Next month in San Diego, CHI will present “Now Generation Sequencing” in which discussions about targeted resequencing will be front and center. This mixture of molecular biology and sophisticated computer analysis hones in on genomic regions of interest, interrogating multiple genetic sites. Enabling the detection of rare mutations and hard-to-reach corners of the genome, it takes advantage of low sample-input requirements. Moreover, these strategies allow areas of interest to be identified through genome-wide association studies while sequencing genes and candidate regions.
Using next-generation sequencing for clinical diagnostic purposes offers unique challenges due to the complexity of the technology and data analysis issues. Presentations at “Now Generation Sequencing” will discuss how to streamline technical processes and bioinformatics analyses to rapidly move this technology into the clinic.
The identification of the genes for extremely rare disorders was extremely difficult until the development of targeted approaches for sequencing partial components of the entire genome. Classic human gene mapping studies required large pedigrees of many affected families in which the association between the disease and the candidate gene could be narrowed down through its linkage with such markers as single nucleotide polymorphisms and microsatellites.
Today the availability of powerful computer analysis combined with automated sequencing technology has allowed a brute-force approach to identification of the genetic region of interest. The large size of the entire human genome, however, requires a method of selective sequencing. Since the exome or coding regions comprise only 30 megabases, or 1% of the total human genetic makeup, a second-generation approach targeting this select class would make the task manageable and more cost-friendly.
Sarah Ng, a graduate student in genome sciences at the University of Washington, has been involved in a project to demonstrate proof of principle for targeted capture and massive parallel sequencing, using the Freeman-Sheldon Syndrome as a model. Success in the endeavor spurred the team on to nail down the location of the Miller Syndrome, a previously unmapped disorder.
“For the first time, we have pursued candidate gene identification through exome sequencing of a small number of unrelated affected individuals,” says Ng.
The team’s approach requires the enrichment of exomes by hybridization of DNA from shotgun libraries to microarrays with synthesized DNA probes complementary to the human exome sequence. In this project, four libraries, each consisting of broken-up genomic DNA fragments from a subject with the condition, were hybridized to two custom 244 K Agilent microarrays, and the captured exomic DNA from the affected individuals was entirely sequenced on the Illumina Genome Analyzer platform.
This data revealed a large number of variants in each individual, which could be subjected to additional filtering techniques to identify the sequences responsible for the disease. The candidate gene, which codes for an enzyme in pyrimidine biosynthesis, is referred to as DHODH. Mutations in this gene were then identified in a number of unrelated Miller Syndrome families.
Prior to the work of the University of Washington team, it was unclear whether Miller Syndrome was dominant or recessive since large pedigrees had never been observed. This unknown, combined with the decreased reproductive ability of individuals with this condition, greatly restricted the options available for its analysis.
“We have demonstrated the power, efficiency, and cost-effectiveness of this strategy,” says Ng. “This approach is likely to become a standard tool for the discovery of genes underlying rare monogenic disorders.”

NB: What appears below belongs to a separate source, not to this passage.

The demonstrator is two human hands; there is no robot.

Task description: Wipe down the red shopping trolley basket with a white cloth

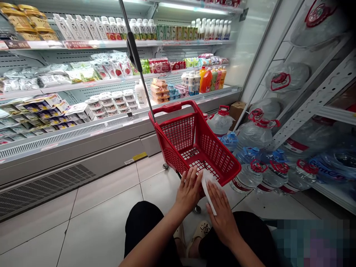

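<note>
A red plastic shopping basket [219,159] on small wheels stands on the tiled floor in front of me, with nothing visible inside it. My left hand [189,191] rests on its near rim, fingers stretched out and apart. My right hand [222,211] lies flat with extended fingers on a white cloth or tissue [208,185], pressing it against the basket's near wall. The basket's long dark pull handle [135,55] rises up and to the left. My knees in black trousers show at the bottom.
An open refrigerated case [83,133] runs along the left with dairy cartons, yoghurt cups and juice bottles. Large water jugs [256,133] crowd the floor and a white metal rack [319,92] on the right. Pale floor tiles [97,215] spread to the left.
</note>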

Therapy for genetically based diseases invariably requires a solid understanding of the molecular basis of the condition—phenylketonuria being a classic example. This knowledge can now be put to use, although the rareness of the condition may stand in the way of efforts to develop a workable treatment.

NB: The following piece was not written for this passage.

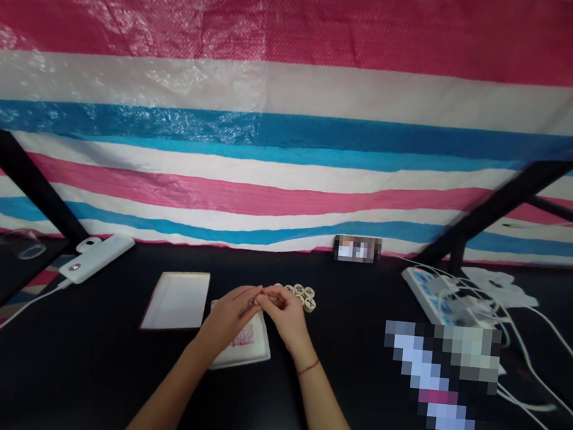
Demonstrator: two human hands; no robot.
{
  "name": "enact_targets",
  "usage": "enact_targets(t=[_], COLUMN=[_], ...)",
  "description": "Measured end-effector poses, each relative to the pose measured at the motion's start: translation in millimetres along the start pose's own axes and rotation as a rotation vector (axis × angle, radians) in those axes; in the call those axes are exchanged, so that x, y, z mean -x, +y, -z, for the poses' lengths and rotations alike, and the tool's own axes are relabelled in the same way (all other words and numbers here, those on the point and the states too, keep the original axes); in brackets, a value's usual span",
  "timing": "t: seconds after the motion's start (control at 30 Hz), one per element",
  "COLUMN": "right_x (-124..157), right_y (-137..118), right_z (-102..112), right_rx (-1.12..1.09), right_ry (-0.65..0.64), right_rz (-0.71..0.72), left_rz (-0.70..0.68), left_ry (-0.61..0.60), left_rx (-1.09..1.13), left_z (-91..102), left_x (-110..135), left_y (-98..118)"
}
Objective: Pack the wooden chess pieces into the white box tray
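Note:
My left hand (228,314) and my right hand (286,317) meet at their fingertips above a white open box (257,354), whose inside shows a pink-red printed pattern. Closed in a pinch, the left fingers hold a small round xiangqi piece (252,302) with a dark mark. The right fingers are closed too, pressed close to the left ones; what lies in them is hidden. Just beyond my right hand sits a cluster of cream xiangqi pieces (309,303) with black characters, partly covered by that hand.
Left of the box lies a white-lined lid (178,301). A white power bank (98,260) with a cable is at far left. A power strip (427,295) with tangled white cables stands at right. Blurred-out items lie near it and at the back edge. Striped sheeting (287,202) hangs behind.

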State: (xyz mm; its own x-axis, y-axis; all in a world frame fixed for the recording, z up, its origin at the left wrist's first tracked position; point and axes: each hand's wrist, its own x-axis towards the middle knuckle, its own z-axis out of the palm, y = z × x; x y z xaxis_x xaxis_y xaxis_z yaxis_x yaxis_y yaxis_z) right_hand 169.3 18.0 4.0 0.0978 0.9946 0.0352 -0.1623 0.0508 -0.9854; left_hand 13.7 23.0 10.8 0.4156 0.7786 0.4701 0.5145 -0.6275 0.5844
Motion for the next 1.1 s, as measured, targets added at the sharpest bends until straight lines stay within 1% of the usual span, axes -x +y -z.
enact_targets(t=[0.17,0.27,0.4,0.5,0.57,0.67,0.73,0.8,0.9,0.97,1.1], right_x=[1.8,3.0,1.9,0.1,-0.7,-0.9,-0.7,-0.5,-0.1,0.2,0.9], right_y=[-0.6,-1.8,-4.4,-5.8,-6.1,-6.0,-5.7,-5.2,-4.7,-4.5,-4.9], right_z=[1.2,1.3,8.1,16.3,20.6,23.3,22.9,21.7,20.1,19.4,18.9], right_rx=[-0.035,-0.076,-0.108,-0.113,-0.111,-0.111,-0.109,-0.106,-0.106,-0.094,-0.075], right_ry=[-0.020,-0.010,0.105,0.187,0.208,0.210,0.207,0.200,0.187,0.176,0.164], right_rz=[-0.009,-0.031,-0.038,-0.019,-0.007,-0.001,-0.009,-0.020,-0.028,-0.027,-0.014], left_rz=[0.027,0.035,0.092,0.141,0.138,0.070,-0.005,-0.071,-0.148,-0.188,-0.202], left_ry=[-0.036,-0.007,0.083,0.102,0.057,-0.089,-0.178,-0.236,-0.296,-0.320,-0.323], left_rx=[0.070,0.071,0.076,0.111,0.136,0.127,0.072,-0.027,-0.181,-0.245,-0.314], left_z=[4.4,3.1,4.6,10.1,12.8,11.1,6.7,1.4,-4.9,-7.0,-6.8], left_x=[1.3,2.5,4.1,4.5,5.1,6.6,7.2,7.3,6.9,6.8,7.1], left_y=[5.0,5.1,-1.2,-5.4,-5.1,-0.3,3.1,4.6,2.9,1.3,2.0])
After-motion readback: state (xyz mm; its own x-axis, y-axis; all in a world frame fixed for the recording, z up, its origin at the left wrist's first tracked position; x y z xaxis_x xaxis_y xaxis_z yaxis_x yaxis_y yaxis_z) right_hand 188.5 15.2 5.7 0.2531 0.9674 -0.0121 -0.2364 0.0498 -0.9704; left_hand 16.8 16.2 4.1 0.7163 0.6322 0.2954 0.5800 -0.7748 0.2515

febit biomed is using its HybSelect™ automated technology to investigate new cancer markers as well as other issues pertaining to the isolation of disease-related genes.
febit’s targeted resequencing technology is a microarray-based sequence capture strategy in which the entire genome is scaled down to manageable portions that can be used in focused investigations. It consists of three steps—hybridization of a genomic library to a Geniom biochip, washing and elution, and finally sequencing and analysis. Working with 10% of the genome (300 million bases) the company scales down further to focus on clinically relevant regions. “Currently our main interest is in the area of oncogenes and oncology,” says Peer Stähler, CSO.
febit uses barcoding for the indexing of samples. This is accomplished by adding identifying base sequences onto the PCR primers, which allows samples to be identified and followed, making automation of sequencing possible.
“We are currently conducting a large-scale analysis of cancer-related genes,” explains Stähler. “This includes the breast cancer genes BRCA-1 and -2. We can analyze more than 60 samples in one run.”